That Was When: Johnnie Walker Brought Jack Step Back to His Senses

The 13 men have again taken their seats.

Mack: I just want to repeat this, because it’s important. I had had no idea we – and you can put that “we” in quotations – sent Woo over to Dickerson’s. Why? As far as I knew, there’d been no reason. It wasn’t on the protocol. I, certainly, had had no… in any case, it’s not clear to me who authorized it, who gave the order… unless it was…

Syntax: Smith! Again – Smith… Smith…

Wales: We all know the way Smith got around here, being in Mack’s good graces…

Mack: So you say; but I say, not so.

Wales: Well, then, the way we perceived him to be, with him always going, “Mack asked me to tell you”, or “Mack told me to tell you…” After a while, some of us figured, it simply wasn’t true; that he was making it up.
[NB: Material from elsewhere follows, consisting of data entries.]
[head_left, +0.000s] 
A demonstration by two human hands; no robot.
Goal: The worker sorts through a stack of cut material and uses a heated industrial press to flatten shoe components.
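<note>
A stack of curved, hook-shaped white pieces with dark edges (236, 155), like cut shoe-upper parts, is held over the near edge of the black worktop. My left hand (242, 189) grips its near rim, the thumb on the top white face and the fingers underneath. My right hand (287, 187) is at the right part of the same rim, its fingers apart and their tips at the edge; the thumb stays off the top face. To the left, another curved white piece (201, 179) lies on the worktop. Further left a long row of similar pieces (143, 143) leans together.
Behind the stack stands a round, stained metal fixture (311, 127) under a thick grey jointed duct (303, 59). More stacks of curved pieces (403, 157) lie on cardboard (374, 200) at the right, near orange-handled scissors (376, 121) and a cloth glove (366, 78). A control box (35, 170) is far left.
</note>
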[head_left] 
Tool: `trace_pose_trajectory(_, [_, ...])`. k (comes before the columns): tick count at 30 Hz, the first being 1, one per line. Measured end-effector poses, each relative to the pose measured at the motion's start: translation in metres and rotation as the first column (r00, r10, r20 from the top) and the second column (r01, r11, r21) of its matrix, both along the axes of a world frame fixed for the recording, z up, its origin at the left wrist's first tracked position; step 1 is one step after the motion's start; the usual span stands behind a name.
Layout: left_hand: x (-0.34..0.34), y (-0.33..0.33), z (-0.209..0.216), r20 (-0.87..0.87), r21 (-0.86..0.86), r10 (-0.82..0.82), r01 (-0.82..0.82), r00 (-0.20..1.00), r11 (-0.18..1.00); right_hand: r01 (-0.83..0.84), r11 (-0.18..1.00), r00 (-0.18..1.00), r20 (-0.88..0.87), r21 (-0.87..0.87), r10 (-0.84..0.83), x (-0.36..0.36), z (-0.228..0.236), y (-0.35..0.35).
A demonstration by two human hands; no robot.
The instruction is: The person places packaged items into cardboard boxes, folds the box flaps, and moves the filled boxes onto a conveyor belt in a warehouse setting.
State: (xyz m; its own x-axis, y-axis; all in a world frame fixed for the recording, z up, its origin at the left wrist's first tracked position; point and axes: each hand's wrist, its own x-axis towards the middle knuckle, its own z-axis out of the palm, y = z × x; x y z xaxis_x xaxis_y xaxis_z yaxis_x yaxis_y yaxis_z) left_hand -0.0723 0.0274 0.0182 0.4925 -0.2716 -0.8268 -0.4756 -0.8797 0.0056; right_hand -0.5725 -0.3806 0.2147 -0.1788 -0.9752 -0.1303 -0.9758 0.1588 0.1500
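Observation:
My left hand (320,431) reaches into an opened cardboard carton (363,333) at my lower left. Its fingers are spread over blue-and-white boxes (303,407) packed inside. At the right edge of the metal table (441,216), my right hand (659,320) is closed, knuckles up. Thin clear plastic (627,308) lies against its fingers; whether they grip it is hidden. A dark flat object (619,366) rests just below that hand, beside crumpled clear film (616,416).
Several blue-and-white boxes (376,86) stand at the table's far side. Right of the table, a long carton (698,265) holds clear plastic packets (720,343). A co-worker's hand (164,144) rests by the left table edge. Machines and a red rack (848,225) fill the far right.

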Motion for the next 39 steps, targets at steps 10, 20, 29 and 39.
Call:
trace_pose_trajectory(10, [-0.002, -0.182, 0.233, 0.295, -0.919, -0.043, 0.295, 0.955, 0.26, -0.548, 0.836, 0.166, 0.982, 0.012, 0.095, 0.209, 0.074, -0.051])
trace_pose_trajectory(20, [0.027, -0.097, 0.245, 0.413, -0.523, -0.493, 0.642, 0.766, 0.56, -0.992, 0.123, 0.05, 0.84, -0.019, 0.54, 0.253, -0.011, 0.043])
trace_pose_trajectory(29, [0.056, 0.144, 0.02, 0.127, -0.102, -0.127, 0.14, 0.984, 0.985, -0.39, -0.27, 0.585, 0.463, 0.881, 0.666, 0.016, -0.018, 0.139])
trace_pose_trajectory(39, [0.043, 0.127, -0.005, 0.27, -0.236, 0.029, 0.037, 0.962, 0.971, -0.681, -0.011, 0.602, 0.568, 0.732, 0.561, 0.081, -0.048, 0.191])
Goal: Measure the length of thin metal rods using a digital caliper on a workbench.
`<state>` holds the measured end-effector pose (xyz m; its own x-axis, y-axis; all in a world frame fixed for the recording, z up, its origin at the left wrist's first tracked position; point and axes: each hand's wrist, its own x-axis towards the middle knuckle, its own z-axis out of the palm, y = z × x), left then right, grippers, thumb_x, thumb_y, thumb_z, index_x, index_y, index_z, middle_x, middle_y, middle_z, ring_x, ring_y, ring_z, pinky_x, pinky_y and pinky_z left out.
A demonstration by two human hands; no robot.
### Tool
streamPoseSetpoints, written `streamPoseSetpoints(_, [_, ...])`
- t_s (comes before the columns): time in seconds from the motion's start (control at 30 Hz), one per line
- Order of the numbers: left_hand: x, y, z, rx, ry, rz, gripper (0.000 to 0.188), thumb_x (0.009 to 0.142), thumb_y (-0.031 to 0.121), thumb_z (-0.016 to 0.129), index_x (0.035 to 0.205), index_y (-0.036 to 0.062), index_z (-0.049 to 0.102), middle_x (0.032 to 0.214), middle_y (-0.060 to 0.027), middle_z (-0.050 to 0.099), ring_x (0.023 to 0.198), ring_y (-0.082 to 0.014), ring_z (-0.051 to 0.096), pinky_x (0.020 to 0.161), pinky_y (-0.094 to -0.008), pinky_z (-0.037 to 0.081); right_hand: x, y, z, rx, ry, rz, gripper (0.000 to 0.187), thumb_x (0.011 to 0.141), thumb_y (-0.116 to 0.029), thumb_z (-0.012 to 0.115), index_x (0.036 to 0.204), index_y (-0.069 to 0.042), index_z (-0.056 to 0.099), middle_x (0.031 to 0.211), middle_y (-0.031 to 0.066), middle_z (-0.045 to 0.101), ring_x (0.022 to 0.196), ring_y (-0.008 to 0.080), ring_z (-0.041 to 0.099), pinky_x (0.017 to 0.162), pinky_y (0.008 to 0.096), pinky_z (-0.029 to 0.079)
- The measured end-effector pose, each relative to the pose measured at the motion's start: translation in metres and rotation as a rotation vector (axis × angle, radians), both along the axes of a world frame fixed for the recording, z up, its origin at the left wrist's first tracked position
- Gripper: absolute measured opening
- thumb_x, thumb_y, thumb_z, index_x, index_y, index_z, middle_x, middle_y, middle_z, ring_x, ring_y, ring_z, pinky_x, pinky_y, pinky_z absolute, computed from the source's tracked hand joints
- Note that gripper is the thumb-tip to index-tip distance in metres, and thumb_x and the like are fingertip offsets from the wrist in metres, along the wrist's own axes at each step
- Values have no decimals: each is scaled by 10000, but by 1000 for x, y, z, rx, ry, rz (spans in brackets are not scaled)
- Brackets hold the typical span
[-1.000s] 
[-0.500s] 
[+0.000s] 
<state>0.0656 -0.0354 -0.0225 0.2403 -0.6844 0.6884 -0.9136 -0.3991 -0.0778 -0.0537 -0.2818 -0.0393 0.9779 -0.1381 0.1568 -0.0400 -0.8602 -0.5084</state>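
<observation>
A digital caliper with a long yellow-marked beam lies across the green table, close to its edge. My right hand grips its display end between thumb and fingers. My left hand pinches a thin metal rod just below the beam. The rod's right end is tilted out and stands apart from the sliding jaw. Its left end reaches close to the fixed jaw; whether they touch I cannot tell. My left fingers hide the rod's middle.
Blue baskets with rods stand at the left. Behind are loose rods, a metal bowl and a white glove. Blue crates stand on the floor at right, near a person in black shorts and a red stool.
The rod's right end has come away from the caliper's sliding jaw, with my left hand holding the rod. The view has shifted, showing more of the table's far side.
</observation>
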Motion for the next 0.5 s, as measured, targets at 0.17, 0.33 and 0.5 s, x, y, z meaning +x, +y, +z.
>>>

Sometimes, that turned out to be right. Other times, ignoring Smith, ultimately got us into trouble with Mack.

Mack: So, what you’re saying is…

Syntax: I think I see where Seb’s trying to go with this. Admittedly stretching it some. The point being, Smith told Woo directly, or called him to tell him, that Mack told him to tell him to go to Dickerson’s place. Going off Mack’s authority over Woo with that in-house psychology lab project he was running with him. Told him, Mack said, such and such address, such and such time. Bring your lab things, on the pretext of Dickerson being his patient, juice him up with poison… A thing Woo would do gleefully and readily, no questions asked. Told him, leave the door open so he, Smith, could come in after him. Take care of his friend, Dickerson, take notes on the effects of the hallucinogen, or whatever.

Wales: Or, finish him off.

Gonzalez: But why, Senor Wales? Why finish off Senor Dickerson, unless Senor Smith saw him as being somehow in his way? Or, perhaps, working with this Woo himself?

Sims: Working with Woo? Doing what?

Mack: The sex trade, for one. We all heard Dickerson a couple of hours ago give us a graphic description of how Woo ran the racket from his end – is that not so, Senor Gonzalez?

Gonzalez: Unfortunately, Senor MacDonald, it is…

Mack: Well, unfortunately, as you say, we have absolutely no record of Smith contacting Woo at or around the time the notion struck him to go to Dickerson’s, fully equipped with his lab coat and a medical bag full of nightmarish drugs and godforsaken concoctions – all new, untested, and out of China…

Step: You don’t need that record, Mack, because it was the Ferret, and not Smith, who urged Woo to go.

Gonzalez: Senor Step – that is fascinating.

Jean-Dan Asphalt: Ah, come on, Jack – how the fuck do you know!

Step: Well, as much as I hate to say it, because it seems I’ll only be repeating myself, but it looks like, in any case, it bears repeating: Because the Ferret is at the very heart, and very start of it.

Because when Mack had Dirk go to Woo’s office that first time, he did it knowing Dirk was then suffering, in part, from something Dirk was calling Ferret Fantasies. Naturally, and regardless of what Mack thought of, or knew of, Woo, at the time, he was curious to see what would come of it, which, as we know, truly piqued Woo’s interest when Dirk immediately opened up about it; started pouring out his guts, as he is wont to do.

Dickerson: All these years, Step, and yet you know nothing about me… [The Kyiv Unedited Editorial Board has very strong reservations as to whether Dickerson would ever say anything as nauseatingly mawkish and cheesy as this. Ed Tomorrow, if indeed his name that is, the supposed “author” of this piece, apparently lost his crib note on this one.]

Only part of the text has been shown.